No matter if you’re an ATBS client or you’ve been using another tax professional, you’ve probably heard the terms tax credit and tax deduction. But do you know the difference between the two?

Both are going to save you a significant amount of money when it’s time to file your taxes, but they operate in very different ways. Keep reading as we dig into a tax deduction vs. a tax credit.

What is a tax deduction?

A tax deduction happens when you have a tax deductible expense or an exemption. This reduces your overall tax liability. As an owner-operator truck driver, you have numerous tax deductions for your business including your truck payment, fuel expenses, accounting and bookkeeping fees, and more.

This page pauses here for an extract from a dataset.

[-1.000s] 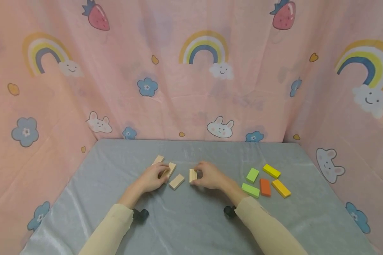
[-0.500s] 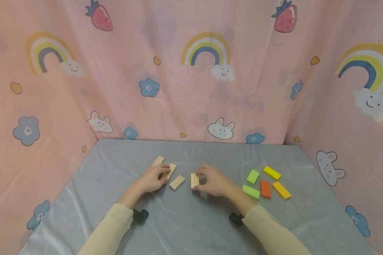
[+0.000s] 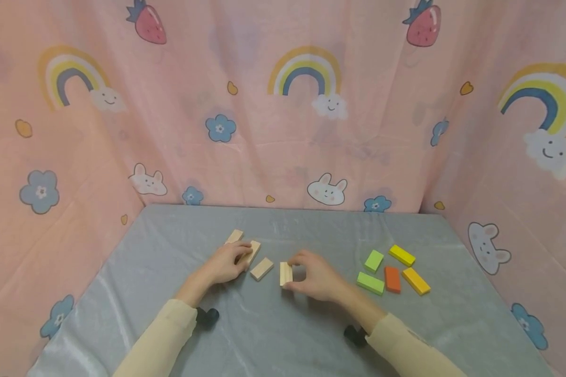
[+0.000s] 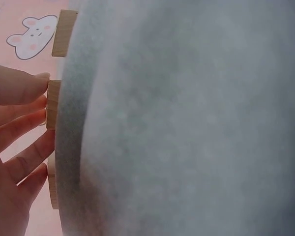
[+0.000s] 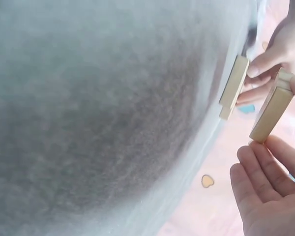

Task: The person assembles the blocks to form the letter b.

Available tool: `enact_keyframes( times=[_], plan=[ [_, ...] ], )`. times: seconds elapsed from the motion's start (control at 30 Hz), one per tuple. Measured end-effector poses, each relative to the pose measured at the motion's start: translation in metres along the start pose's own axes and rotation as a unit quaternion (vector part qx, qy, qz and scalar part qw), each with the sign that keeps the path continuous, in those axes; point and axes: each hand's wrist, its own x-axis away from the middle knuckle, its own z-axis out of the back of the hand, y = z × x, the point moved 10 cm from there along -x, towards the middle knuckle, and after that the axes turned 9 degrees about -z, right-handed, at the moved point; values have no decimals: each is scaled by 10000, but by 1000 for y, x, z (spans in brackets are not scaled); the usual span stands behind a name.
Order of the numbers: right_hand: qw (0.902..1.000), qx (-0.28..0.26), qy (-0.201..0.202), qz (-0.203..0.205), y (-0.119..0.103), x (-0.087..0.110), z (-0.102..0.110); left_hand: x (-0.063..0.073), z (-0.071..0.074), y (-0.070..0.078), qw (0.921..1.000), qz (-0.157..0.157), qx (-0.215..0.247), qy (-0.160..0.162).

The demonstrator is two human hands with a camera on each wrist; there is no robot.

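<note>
My left hand [image 3: 225, 262] holds a plain wooden block [image 3: 252, 252] by its ends, thumb and fingers around it, low over the cloth. In the left wrist view, the thumb lies at one end of that block [image 4: 52, 105] and fingers at the other. Between thumb and fingers, my right hand [image 3: 318, 277] grips a wooden block piece [image 3: 286, 274] with a lengthwise line, like two blocks laid together. The right wrist view shows its long side [image 5: 271, 114]. A loose wooden block [image 3: 261, 269] lies between the hands; another [image 3: 235, 236] is partly hidden behind the left hand.
Right of the right hand lie coloured blocks: two green ones, the nearer a longer green block [image 3: 370, 283], an orange block [image 3: 392, 279] and two yellow ones, including a yellow block [image 3: 416, 281]. Grey cloth [image 3: 273, 335] covers the table; a patterned pink curtain [image 3: 264, 157] surrounds it.
My right hand, still gripping the wooden piece, has drawn toward me and slightly right. The left hand and the loose blocks stay practically where they were.
</note>
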Motion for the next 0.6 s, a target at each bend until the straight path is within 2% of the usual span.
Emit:
enact_keyframes(
  times=[0.2, 0.33, 0.6],
  plan=[
    [9999, 25, 90, 125, -2, 10, -3, 0, 0, 0, 10000, 18, 4, -25],
    [9999, 95, 84, 47, 1, 15, -8, 0, 1, 1, 10000, 42, -15, -31],
    [9999, 83, -88, 3, 2, 24, -19, 0, 0, -1, 9998, 135, -60, -104]
  ],
)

Here is an example to help you understand how tax deductions work. Let’s assume your income is $75,000, you own a home that has property taxes of $4,500 per year. Because property taxes are an income tax deduction, your taxable income would now be $70,500.

What is a tax credit?

Tax credits work very differently than tax deductions. Tax credits will reduce your tax liability instead of reducing taxable income. One of the most important tax credits for parents is the child tax credit. The child tax credit gives parents a $2,000 tax credit for each child dependent.

To show you how a tax credit differs from tax deductions, consider the following example. Let’s assume you have a tax liability of $5,000 and you have two children. The two children would allow you to receive a $4,000 tax credit. This would decrease your tax liability to $1,000.

Standard Deductions vs Itemized Deductions: Which should you take?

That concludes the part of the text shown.